Taking the time to follow these steps when you're moving into a new property could save you a lot of stress in the future!
Make sure your deposit is protected
Most private landlords must register your deposit with a deposit protection scheme and send you information about the scheme within 30 days. This is a law created to make sure landlords don’t unfairly keep your money.
If you suspect your deposit hasn't been protected, check with each of the schemes to see if they have any record of you. You can find information about the schemes at these links:
Shelter has a deposit checker page to help you.
Get proof of the state of the property when you move in
This is very important! Make sure there's an inventory and take plenty of photos of the house at the start of your tenancy – this shows what was there when you moved in and if anything was already dirty or broken so your landlord can’t blame you later and try to keep your deposit.
You can make your own inventory if the landlord doesn't arrange one. Try to get the landlord to sign it along with everyone who lives in the house - if the landlord refuses to sign, get an independent witness to sign instead.
Shelter has more information about inventories.
Make sure you tell the landlord in writing if there is any disrepair in the house so you won't be blamed for it later and so that the landlord can repair it.
Make sure you won't be charged for council tax
If everyone in your property is a full-time student the whole household will be exempt.
The University sends a list of full-time students to the local councils of Newcastle-under-Lyme, Stoke-on-Trent and Cheshire East. However, we still advise contacting your local council to tell them your name is on the list and to make sure they don't send you a bill. If you're living in another council area or if there are any problems with the list you can send them a student status letter - you can find this by logging into eVision, clicking on the 'Common Actions' button on the home page, then selecting the 'My Status Letter' button.
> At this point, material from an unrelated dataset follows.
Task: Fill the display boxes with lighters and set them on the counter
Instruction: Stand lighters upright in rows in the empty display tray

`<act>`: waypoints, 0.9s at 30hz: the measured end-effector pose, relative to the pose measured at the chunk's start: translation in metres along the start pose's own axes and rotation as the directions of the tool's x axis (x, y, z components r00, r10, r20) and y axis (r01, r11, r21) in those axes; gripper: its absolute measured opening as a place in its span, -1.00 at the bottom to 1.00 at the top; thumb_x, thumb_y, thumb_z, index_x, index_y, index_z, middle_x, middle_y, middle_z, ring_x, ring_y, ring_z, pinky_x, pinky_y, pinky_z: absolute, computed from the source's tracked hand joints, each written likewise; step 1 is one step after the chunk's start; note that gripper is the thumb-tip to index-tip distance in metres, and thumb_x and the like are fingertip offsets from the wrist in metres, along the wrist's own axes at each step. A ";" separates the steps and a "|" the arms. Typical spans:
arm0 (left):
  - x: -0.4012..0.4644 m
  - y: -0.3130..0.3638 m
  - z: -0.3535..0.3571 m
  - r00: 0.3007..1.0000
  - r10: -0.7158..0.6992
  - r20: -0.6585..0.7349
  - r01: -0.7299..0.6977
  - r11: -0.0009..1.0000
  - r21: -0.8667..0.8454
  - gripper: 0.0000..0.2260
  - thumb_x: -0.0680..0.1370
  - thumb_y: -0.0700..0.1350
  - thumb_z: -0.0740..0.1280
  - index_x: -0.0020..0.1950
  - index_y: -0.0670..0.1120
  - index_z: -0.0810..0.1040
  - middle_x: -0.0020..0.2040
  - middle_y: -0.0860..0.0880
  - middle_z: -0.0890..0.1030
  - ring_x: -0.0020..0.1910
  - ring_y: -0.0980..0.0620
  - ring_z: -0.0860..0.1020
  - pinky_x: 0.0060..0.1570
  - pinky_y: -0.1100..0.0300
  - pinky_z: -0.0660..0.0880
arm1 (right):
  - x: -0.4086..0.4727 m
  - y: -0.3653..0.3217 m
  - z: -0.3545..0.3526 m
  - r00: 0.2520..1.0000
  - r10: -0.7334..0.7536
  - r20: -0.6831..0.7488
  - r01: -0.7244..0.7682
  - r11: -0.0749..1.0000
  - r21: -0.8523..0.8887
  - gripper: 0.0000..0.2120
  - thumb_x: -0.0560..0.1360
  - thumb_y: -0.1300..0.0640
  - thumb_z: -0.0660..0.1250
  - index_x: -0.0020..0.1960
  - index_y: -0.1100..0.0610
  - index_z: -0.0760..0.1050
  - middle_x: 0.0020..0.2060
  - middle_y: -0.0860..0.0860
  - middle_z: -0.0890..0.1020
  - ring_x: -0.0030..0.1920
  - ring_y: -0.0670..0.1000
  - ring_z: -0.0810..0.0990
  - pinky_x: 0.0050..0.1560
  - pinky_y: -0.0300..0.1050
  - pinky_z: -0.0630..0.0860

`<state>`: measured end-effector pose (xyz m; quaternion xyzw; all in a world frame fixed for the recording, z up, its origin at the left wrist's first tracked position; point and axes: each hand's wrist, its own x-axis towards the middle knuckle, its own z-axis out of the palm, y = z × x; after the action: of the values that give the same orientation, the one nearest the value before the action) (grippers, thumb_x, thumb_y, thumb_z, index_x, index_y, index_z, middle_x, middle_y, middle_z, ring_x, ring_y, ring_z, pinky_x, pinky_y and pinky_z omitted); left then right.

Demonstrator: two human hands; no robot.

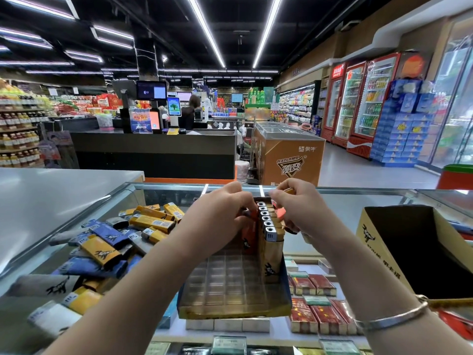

It is very important that you don't ignore correspondence from the council as they will keep pursuing you for council tax until they've confirmed your student status and you could still be liable for any costs the council has incurred, such as debt collectors and court fees, in spite of your council tax exemption.
*If you are sharing with someone who is not a full-time student the household will not be exempt and any non-student would be liable. However, if only one of you isn't a full-time student that person would be counted as a 'single person occupant' and get a 25% reduction.*
Read the meters
If you're responsible for bills, make sure you read the meters when you move in, to avoid being accidentally charged for the previous tenants' usage. Decide with your housemates what share of the bills everyone must pay, and whose name the bills will be in.
Protect your belongings
Your landlord's insurance will not cover your own belongings if they're stolen or damaged, so look into getting content insurance.